* Task prompt: Below are some records; quote exactly the lines from the one that contains "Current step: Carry" through the one that contains "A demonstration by", inclusive, and no others.

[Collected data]
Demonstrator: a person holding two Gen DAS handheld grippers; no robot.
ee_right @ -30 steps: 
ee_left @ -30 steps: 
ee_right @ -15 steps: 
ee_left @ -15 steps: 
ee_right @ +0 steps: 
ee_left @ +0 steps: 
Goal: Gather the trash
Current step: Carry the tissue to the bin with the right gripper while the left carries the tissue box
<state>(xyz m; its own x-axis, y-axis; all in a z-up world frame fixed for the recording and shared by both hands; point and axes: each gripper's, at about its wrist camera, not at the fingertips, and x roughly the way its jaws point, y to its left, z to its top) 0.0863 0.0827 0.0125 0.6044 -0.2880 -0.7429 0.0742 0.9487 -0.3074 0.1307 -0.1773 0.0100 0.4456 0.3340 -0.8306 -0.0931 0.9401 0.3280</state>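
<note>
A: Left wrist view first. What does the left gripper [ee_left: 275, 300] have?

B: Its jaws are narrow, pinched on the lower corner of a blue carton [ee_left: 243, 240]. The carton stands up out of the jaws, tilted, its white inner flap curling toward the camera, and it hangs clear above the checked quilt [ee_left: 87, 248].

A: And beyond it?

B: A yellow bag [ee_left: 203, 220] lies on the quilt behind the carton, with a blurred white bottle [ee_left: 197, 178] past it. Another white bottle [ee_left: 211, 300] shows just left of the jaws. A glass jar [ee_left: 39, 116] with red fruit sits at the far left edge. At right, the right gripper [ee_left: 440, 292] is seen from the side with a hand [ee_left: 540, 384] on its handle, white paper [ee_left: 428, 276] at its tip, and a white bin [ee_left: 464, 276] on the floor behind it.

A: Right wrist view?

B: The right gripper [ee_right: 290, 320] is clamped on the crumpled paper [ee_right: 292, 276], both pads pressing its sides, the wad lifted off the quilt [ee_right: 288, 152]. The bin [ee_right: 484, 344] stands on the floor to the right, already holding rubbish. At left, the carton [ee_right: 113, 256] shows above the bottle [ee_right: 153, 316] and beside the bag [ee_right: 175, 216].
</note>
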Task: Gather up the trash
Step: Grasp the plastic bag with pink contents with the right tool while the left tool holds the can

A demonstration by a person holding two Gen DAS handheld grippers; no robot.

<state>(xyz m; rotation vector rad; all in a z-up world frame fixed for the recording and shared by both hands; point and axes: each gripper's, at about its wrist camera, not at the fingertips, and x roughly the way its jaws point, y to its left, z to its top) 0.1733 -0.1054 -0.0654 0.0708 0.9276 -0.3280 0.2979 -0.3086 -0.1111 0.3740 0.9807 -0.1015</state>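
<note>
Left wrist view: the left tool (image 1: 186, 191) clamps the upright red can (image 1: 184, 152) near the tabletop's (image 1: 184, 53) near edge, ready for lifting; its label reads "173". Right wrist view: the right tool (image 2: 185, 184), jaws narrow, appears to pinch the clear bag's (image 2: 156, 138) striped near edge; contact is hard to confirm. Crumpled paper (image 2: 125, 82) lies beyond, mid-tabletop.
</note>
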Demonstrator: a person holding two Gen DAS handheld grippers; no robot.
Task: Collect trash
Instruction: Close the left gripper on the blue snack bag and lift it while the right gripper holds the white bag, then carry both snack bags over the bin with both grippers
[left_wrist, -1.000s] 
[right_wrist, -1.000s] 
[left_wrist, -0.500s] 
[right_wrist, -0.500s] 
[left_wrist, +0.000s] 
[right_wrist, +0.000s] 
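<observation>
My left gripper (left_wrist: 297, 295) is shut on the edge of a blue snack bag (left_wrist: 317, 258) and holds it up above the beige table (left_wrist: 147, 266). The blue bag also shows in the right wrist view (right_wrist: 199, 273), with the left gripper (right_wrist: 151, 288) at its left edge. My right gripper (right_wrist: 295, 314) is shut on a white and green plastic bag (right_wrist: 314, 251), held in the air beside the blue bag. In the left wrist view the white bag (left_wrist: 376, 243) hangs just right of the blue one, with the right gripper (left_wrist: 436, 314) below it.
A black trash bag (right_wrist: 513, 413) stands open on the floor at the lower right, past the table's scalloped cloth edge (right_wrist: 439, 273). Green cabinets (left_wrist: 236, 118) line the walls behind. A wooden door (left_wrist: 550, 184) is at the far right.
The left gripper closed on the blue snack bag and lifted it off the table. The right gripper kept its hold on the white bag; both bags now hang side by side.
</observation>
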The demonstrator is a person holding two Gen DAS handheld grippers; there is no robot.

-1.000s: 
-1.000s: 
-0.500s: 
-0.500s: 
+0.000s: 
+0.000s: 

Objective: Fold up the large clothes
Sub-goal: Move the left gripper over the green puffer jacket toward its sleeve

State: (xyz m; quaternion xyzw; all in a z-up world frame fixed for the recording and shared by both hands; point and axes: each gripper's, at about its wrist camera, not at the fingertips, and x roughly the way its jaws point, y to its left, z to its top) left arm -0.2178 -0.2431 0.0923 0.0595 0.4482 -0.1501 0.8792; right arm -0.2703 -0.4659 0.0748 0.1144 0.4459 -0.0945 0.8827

* Solution for this exercise:
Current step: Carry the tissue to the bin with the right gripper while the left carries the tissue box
<state>(xyz m; its own x-axis, y-axis; all in a z-up world frame fixed for the recording and shared by both hands; point and axes: each gripper's, at about its wrist camera, not at the fingertips, and x roughly the way its jaws point, y to its left, z to its top) 0.0863 0.0827 0.0125 0.6044 -0.2880 -0.7429 0.0742 0.9487 -0.3074 0.1307 -0.1773 0.0100 0.4456 0.3340 -0.8306 -0.0931 0.9401 0.3280</state>
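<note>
A: Left wrist view first. What does the left gripper [ee_left: 275, 300] have?

B: Its jaws are narrow, pinched on the lower corner of a blue carton [ee_left: 243, 240]. The carton stands up out of the jaws, tilted, its white inner flap curling toward the camera, and it hangs clear above the checked quilt [ee_left: 87, 248].

A: And beyond it?

B: A yellow bag [ee_left: 203, 220] lies on the quilt behind the carton, with a blurred white bottle [ee_left: 197, 178] past it. Another white bottle [ee_left: 211, 300] shows just left of the jaws. A glass jar [ee_left: 39, 116] with red fruit sits at the far left edge. At right, the right gripper [ee_left: 440, 292] is seen from the side with a hand [ee_left: 540, 384] on its handle, white paper [ee_left: 428, 276] at its tip, and a white bin [ee_left: 464, 276] on the floor behind it.

A: Right wrist view?

B: The right gripper [ee_right: 290, 320] is clamped on the crumpled paper [ee_right: 292, 276], both pads pressing its sides, the wad lifted off the quilt [ee_right: 288, 152]. The bin [ee_right: 484, 344] stands on the floor to the right, already holding rubbish. At left, the carton [ee_right: 113, 256] shows above the bottle [ee_right: 153, 316] and beside the bag [ee_right: 175, 216].
</note>
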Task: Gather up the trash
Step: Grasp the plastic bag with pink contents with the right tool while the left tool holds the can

A demonstration by a person holding two Gen DAS handheld grippers; no robot.

Nothing more belongs to the answer.